On Friday, a three-member panel announced that it decided to terminate the Wallabies star's employment for what was determined to be a high-level breach of Rugby Australia's code of conduct, the Daily Mail reports. The decision makes the devout Christian the first Australian athlete to be dismissed for expressing religious beliefs.
Folau, Super Rugby's all-time record try-scorer, released an emotional response soon after, saying it had been a "privilege and an honor" to represent Australia and New South Wales and that he was "deeply saddened" by the decision to terminate his employment.
"As Australians, we are born with certain rights, including the right to freedom of religion and the right to freedom of expression," he said. "The Christian faith has always been a part of my life and I believe it is my duty as a Christian to share God's word. Upholding my religious beliefs should not prevent my ability to work or play for my club and country."
Folau went on to thank his wife, star netballer Maria, and others for their support, adding: "Thank you also to those who have spoken out in my defense, some of whom do not share my beliefs but have defended my right to express them."
On Instagram, the Wallabies fullback posted Matthew 6:33: "But seek ye first the Kingdom of God, and His righteousness, and all these things shall be added unto you."
The controversy over Folau's faith erupted on April 10 after he shared a scriptural message on social media that Hell awaits "drunks, homosexuals, adulterers, liars, fornicators, thieves, atheists, [and] idolaters" who do not repent.
"Those that are living in Sin will end up in Hell unless you repent. Jesus Christ loves you and is giving you time to turn away from your sin and come to him," Folau shared on Instagram, along with a series of Bible verses on sin and repentance.
He also commented on a news report about Tasmania making gender optional.
"The devil has blinded so many people in this world, REPENT and turn away from your evil ways. Turn to Jesus Christ who will set you free," he declared on Twitter.
After a weeklong code of conduct hearing in Sydney, a three-person panel last week retired to decide on Folau's fate, eventually deciding to terminate his $4 million contract.
The panel, which considered written submissions from the player's legal team and Rugby Australia, had the option of handing out a fine or a suspension, reports The Guardian. However, given Folau's refusal to recant his comments, they chose termination.
The Guardian notes that Folau rejected a $1million settlement offered by Rugby Australia before the code of conduct hearing over a week ago in Sydney. Now, he will be forced out of the Australian game without financial compensation.
Ahead of Friday's decision, Folau changed his social media profile picture from a photograph of him playing for the Waratahs to a No. 1 overlaid with the words "God first."
In a recent interview with The Sydney Morning Herald at the Truth of Jesus Christ Church in Kenthurst, where Folau attends with his wife, he expressed faith that God is in control of his future, not Rugby officials.
"I believe in a God that's in control of all things," Folau said. "Whatever His will is, whether that's to continue playing or not, I'm more than happy to do what He wants me to do."
"First and foremost, I live for God now.
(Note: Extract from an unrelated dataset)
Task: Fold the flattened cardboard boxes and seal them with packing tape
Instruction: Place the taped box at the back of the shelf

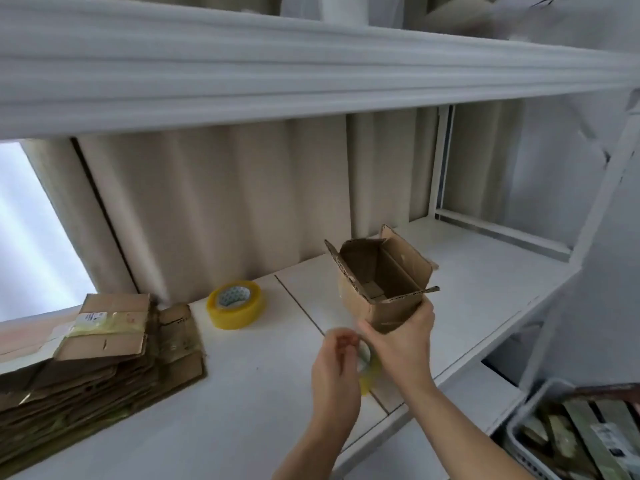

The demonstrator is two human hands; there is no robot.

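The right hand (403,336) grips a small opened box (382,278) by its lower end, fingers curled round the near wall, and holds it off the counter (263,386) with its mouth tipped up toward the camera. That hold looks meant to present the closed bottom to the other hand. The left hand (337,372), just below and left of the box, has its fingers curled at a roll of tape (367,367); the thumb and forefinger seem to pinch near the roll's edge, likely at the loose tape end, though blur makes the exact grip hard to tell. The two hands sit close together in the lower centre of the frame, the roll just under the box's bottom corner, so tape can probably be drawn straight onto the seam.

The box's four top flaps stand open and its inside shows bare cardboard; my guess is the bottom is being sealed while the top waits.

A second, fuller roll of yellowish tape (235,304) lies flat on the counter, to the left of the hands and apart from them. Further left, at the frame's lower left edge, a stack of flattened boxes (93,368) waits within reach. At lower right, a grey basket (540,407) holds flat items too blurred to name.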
Whatever He wants me to do, I believe His plans for me are better than whatever I can think. If that's not to continue on playing, so be it. In saying that, obviously I love playing footy and if it goes down that path I'll definitely miss it. But my faith in Jesus Christ is what comes first," he said.
"I'll stand on what the Bible says. I share it with love. I can see the other side of the coin where people's reactions are the total opposite to how I'm sharing it.
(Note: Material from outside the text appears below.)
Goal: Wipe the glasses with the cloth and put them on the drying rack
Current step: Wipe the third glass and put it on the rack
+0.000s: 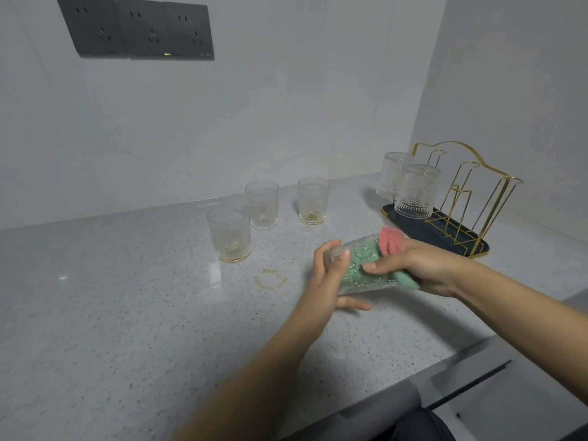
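— What's held?
— An embossed clear glass [359, 268], lying sideways above the speckled bench's [127, 313] front right, left hand [327, 281] curled round its base.
— The other?
— Right hand [420, 268] pinches a green-pink cloth [391, 241] into its mouth.

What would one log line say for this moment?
step: wiping | left hand: holds glass | right hand: cloth | rack: two glasses
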`<action>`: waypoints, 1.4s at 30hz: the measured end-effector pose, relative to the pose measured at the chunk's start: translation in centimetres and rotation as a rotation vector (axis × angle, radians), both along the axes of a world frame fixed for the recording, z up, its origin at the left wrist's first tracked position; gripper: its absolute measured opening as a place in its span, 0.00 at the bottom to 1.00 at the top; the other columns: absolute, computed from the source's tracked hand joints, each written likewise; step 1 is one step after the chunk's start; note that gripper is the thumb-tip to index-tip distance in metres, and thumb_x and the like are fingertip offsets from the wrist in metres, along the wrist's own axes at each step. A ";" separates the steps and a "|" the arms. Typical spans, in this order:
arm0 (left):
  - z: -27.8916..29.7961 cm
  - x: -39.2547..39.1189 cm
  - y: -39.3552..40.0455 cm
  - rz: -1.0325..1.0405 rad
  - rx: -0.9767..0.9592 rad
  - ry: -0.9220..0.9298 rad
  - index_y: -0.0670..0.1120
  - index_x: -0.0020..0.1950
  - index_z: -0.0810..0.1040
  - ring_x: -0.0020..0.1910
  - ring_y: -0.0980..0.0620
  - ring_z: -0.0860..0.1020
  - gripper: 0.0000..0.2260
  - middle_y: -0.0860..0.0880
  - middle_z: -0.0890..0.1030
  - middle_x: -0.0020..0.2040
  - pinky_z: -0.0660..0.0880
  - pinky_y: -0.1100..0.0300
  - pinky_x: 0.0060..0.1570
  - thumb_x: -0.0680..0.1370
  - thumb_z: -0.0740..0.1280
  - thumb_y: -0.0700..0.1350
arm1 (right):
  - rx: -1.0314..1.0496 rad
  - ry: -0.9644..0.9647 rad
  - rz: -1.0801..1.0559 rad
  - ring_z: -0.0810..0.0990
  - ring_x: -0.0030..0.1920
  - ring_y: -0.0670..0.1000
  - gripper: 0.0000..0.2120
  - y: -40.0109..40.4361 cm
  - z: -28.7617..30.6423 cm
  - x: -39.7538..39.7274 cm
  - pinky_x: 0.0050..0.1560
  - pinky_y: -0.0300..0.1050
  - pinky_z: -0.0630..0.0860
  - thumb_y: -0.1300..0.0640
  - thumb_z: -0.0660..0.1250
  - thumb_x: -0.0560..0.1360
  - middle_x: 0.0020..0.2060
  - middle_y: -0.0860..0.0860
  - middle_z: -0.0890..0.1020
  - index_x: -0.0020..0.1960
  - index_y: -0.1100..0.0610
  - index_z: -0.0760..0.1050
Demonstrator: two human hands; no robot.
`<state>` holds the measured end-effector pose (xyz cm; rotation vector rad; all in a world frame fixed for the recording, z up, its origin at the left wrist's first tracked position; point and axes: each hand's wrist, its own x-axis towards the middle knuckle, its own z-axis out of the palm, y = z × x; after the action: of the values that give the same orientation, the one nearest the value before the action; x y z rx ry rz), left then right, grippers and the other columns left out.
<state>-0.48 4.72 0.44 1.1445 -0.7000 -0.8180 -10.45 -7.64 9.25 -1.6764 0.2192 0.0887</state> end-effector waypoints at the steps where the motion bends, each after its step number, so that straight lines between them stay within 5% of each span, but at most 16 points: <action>1: -0.2 -0.2 0.0 0.048 0.006 -0.063 0.58 0.63 0.67 0.40 0.43 0.85 0.22 0.47 0.81 0.58 0.83 0.46 0.43 0.72 0.62 0.65 | 0.107 0.009 -0.018 0.83 0.44 0.51 0.11 -0.2 -0.3 0.2 0.45 0.39 0.80 0.67 0.66 0.70 0.44 0.56 0.85 0.52 0.62 0.78; 3: -0.6 -0.2 -0.3 0.085 0.002 -0.052 0.55 0.61 0.69 0.36 0.44 0.84 0.21 0.43 0.82 0.55 0.82 0.49 0.38 0.73 0.61 0.64 | 0.033 0.036 0.030 0.81 0.49 0.60 0.17 -0.1 -0.9 0.4 0.55 0.50 0.77 0.59 0.69 0.69 0.49 0.66 0.81 0.55 0.67 0.76; 5: 0.0 0.1 -0.1 0.012 0.019 0.101 0.47 0.63 0.72 0.40 0.45 0.85 0.25 0.41 0.83 0.54 0.82 0.51 0.34 0.75 0.59 0.64 | -0.299 0.047 0.186 0.78 0.53 0.64 0.21 0.4 -1.3 0.1 0.62 0.57 0.73 0.53 0.68 0.73 0.52 0.70 0.78 0.57 0.69 0.73; 8: 1.0 0.6 0.6 -0.122 0.207 0.239 0.45 0.56 0.80 0.37 0.50 0.84 0.24 0.46 0.86 0.42 0.82 0.55 0.33 0.80 0.56 0.63 | -0.592 0.045 0.311 0.78 0.56 0.43 0.12 1.1 -1.7 -0.1 0.62 0.38 0.72 0.57 0.64 0.77 0.56 0.48 0.80 0.60 0.57 0.74; 10: 0.7 0.6 0.7 -0.128 0.262 0.183 0.45 0.58 0.79 0.32 0.51 0.82 0.28 0.48 0.84 0.38 0.83 0.54 0.34 0.78 0.56 0.67 | -0.666 -0.030 0.301 0.79 0.53 0.42 0.10 1.1 -2.0 -0.2 0.57 0.37 0.74 0.59 0.64 0.77 0.52 0.45 0.82 0.58 0.56 0.75; 13: 0.3 0.4 0.6 -0.046 0.162 0.002 0.50 0.65 0.72 0.39 0.48 0.84 0.31 0.46 0.82 0.53 0.83 0.49 0.41 0.72 0.58 0.70 | -0.320 -0.121 0.133 0.82 0.44 0.42 0.09 1.1 -1.2 -0.7 0.43 0.30 0.75 0.66 0.62 0.76 0.41 0.43 0.85 0.54 0.60 0.75; 17: -0.7 -0.2 0.3 0.129 0.023 -0.238 0.59 0.56 0.71 0.35 0.50 0.79 0.11 0.48 0.80 0.50 0.78 0.54 0.33 0.78 0.61 0.62 | 0.121 -0.045 -0.065 0.81 0.51 0.58 0.14 0.7 -1.3 -0.9 0.50 0.44 0.79 0.58 0.66 0.71 0.51 0.63 0.82 0.54 0.65 0.78; 20: -0.4 -0.1 0.1 0.140 0.010 -0.087 0.54 0.53 0.75 0.38 0.48 0.82 0.14 0.49 0.83 0.44 0.79 0.51 0.38 0.78 0.60 0.61 | -0.267 -0.019 0.149 0.79 0.56 0.61 0.16 1.4 -1.6 -1.2 0.60 0.52 0.74 0.50 0.68 0.73 0.52 0.64 0.80 0.56 0.58 0.77; 23: 1.0 0.1 0.6 -0.031 0.143 0.187 0.46 0.50 0.81 0.35 0.49 0.83 0.22 0.47 0.84 0.38 0.80 0.56 0.34 0.80 0.58 0.62 | -0.775 -0.083 0.341 0.75 0.50 0.30 0.10 2.4 -1.5 -1.4 0.53 0.26 0.69 0.54 0.65 0.76 0.49 0.34 0.76 0.57 0.49 0.74; 25: 1.2 0.1 0.9 -0.088 0.199 0.217 0.44 0.49 0.81 0.29 0.51 0.80 0.23 0.47 0.83 0.35 0.78 0.61 0.26 0.79 0.58 0.62 | -0.934 -0.128 0.345 0.75 0.46 0.30 0.07 2.2 -1.3 -1.4 0.50 0.26 0.69 0.54 0.64 0.77 0.45 0.34 0.77 0.54 0.51 0.76; 29: 0.6 0.0 0.8 -0.004 0.129 -0.022 0.51 0.56 0.77 0.34 0.49 0.83 0.21 0.48 0.83 0.44 0.81 0.53 0.36 0.77 0.60 0.65 | -0.412 -0.095 0.120 0.80 0.40 0.38 0.04 1.8 0.2 -1.7 0.41 0.27 0.73 0.64 0.65 0.76 0.38 0.45 0.84 0.48 0.58 0.77; 31: 0.0 -0.4 0.6 0.063 0.057 -0.184 0.56 0.56 0.72 0.30 0.52 0.79 0.15 0.49 0.82 0.44 0.77 0.54 0.34 0.76 0.62 0.64 | -0.068 -0.058 -0.008 0.82 0.50 0.52 0.11 1.1 0.0 -1.5 0.49 0.37 0.78 0.62 0.67 0.73 0.47 0.56 0.84 0.53 0.66 0.77; 33: -0.4 -0.6 0.5 0.117 0.019 -0.229 0.56 0.54 0.71 0.28 0.54 0.76 0.13 0.50 0.80 0.41 0.73 0.56 0.30 0.77 0.61 0.62 | 0.025 -0.049 -0.007 0.78 0.56 0.64 0.18 1.2 -0.3 -1.3 0.58 0.47 0.76 0.58 0.66 0.72 0.52 0.67 0.80 0.56 0.69 0.75; 36: 0.3 -0.1 0.6 0.068 0.060 -0.021 0.48 0.50 0.76 0.26 0.53 0.75 0.18 0.49 0.80 0.35 0.70 0.61 0.24 0.78 0.60 0.63 | -0.475 -0.068 0.210 0.80 0.53 0.50 0.11 2.0 -0.9 -1.6 0.57 0.34 0.74 0.57 0.65 0.76 0.51 0.59 0.82 0.56 0.61 0.76; 39: 1.1 0.5 1.0 -0.127 0.275 0.189 0.45 0.44 0.79 0.23 0.52 0.73 0.23 0.48 0.79 0.29 0.67 0.66 0.21 0.79 0.58 0.63 | -1.058 -0.079 0.398 0.74 0.47 0.40 0.15 1.9 -2.1 -2.0 0.51 0.23 0.66 0.50 0.63 0.77 0.53 0.49 0.80 0.60 0.55 0.74; 42: 0.5 0.4 0.6 -0.158 0.275 0.158 0.43 0.49 0.81 0.28 0.52 0.77 0.27 0.46 0.81 0.35 0.73 0.64 0.24 0.78 0.56 0.66 | -0.980 -0.122 0.260 0.77 0.41 0.39 0.08 1.0 -2.0 -2.1 0.45 0.30 0.71 0.51 0.64 0.76 0.42 0.43 0.80 0.50 0.54 0.77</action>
<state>-0.05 5.33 0.99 1.2645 -0.5631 -1.1530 -12.52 -6.68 7.23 -2.6735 -0.0772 0.0768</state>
"But in Ezekiel, chapter 33, verse 11, it says that 'God has no pleasure in the person that's living in sin' ... He's a loving God and He wants people to turn away from what they're living in and He'll give them life," he said.
The 30-year-old has the right to appeal and have his case heard at a second code of conduct hearing by a new panel. However, it is expected that Folau will instead launch action against Rugby Australia in the Supreme Court, The Telegraph reports.